= PROBLEM REQUIREMENTS =
Output, word for word, the lines of this listing that fall between the line with "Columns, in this" and the line with "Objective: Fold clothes", counting both of those lines, and no others.

= SUPPLIED DATA =
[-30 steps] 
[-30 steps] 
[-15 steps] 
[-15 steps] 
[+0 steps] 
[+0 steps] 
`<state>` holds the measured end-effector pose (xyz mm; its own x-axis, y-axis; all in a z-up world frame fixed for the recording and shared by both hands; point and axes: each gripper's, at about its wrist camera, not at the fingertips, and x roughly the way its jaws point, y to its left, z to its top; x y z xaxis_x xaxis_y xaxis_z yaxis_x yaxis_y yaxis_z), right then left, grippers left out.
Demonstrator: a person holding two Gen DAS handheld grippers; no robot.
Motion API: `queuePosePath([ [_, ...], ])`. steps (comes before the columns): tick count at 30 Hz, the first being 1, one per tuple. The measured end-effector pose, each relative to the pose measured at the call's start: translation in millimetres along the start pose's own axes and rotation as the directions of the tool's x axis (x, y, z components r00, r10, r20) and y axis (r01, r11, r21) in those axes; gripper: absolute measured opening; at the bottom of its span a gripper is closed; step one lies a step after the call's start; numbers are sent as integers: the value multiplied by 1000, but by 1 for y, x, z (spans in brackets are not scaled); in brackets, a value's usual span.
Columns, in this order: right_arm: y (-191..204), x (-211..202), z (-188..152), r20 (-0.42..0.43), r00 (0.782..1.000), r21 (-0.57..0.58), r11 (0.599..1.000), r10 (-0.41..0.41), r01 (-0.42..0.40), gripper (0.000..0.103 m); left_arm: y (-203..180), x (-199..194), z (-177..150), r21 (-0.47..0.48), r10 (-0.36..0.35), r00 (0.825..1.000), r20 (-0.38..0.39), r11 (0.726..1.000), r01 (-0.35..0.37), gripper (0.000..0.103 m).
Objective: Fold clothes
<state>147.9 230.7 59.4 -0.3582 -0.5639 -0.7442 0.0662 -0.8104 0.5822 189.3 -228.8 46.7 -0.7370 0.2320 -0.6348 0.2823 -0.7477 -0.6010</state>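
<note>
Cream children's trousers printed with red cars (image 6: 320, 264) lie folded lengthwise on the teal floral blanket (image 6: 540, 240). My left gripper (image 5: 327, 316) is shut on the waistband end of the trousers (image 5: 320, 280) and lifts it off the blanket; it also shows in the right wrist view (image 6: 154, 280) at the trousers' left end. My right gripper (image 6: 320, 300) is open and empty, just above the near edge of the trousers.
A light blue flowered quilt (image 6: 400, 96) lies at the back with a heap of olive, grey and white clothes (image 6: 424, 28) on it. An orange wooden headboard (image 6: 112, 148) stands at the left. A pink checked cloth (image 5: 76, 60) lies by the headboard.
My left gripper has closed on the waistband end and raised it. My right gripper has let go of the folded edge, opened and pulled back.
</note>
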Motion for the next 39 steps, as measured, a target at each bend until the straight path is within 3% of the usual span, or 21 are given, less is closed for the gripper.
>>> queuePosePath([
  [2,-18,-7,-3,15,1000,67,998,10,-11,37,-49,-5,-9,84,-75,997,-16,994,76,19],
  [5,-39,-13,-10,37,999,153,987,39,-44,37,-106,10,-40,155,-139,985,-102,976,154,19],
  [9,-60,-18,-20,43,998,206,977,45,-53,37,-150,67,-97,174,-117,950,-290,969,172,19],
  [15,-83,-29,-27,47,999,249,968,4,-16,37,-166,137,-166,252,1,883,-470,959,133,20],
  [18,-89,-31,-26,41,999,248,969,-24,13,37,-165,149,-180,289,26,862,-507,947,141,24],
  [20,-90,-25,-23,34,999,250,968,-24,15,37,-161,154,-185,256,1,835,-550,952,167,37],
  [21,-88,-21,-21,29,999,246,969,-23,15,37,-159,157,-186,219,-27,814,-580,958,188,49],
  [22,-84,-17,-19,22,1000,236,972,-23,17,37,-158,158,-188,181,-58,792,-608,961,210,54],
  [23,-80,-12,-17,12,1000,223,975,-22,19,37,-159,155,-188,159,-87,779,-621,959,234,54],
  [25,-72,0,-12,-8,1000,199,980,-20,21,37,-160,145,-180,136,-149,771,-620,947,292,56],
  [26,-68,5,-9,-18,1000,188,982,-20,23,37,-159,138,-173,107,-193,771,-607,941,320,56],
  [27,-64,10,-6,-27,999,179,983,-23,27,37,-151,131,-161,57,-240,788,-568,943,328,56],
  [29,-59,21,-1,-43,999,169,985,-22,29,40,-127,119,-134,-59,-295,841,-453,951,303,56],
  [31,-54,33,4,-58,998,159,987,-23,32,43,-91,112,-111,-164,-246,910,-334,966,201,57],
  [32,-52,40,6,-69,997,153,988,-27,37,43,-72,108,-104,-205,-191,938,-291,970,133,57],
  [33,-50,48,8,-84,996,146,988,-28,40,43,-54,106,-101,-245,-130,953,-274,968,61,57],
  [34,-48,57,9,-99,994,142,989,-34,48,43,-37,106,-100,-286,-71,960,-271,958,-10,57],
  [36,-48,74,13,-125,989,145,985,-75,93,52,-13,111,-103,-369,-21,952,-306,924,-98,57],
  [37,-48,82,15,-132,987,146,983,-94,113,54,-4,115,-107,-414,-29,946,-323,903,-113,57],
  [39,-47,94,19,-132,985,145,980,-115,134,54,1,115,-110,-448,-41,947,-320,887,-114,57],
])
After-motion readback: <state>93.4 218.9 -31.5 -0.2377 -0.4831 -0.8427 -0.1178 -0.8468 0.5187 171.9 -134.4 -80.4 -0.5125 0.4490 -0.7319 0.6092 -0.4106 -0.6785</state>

= FINISHED EXERCISE =
Columns, in this order: right_arm: y (-191..204), x (-211..202), z (-188..152), r20 (-0.42..0.43), r00 (0.782..1.000), r21 (-0.57..0.58), r11 (0.599..1.000), r10 (-0.41..0.41), r01 (-0.42..0.40), gripper (0.000..0.103 m); left_arm: y (-203..180), x (-199..194), z (-177..150), r21 (-0.47..0.48), r10 (-0.36..0.35), r00 (0.825..1.000), r20 (-0.38..0.39), r11 (0.726..1.000), r01 (-0.35..0.37), gripper (0.000..0.103 m).
Objective: Fold clothes

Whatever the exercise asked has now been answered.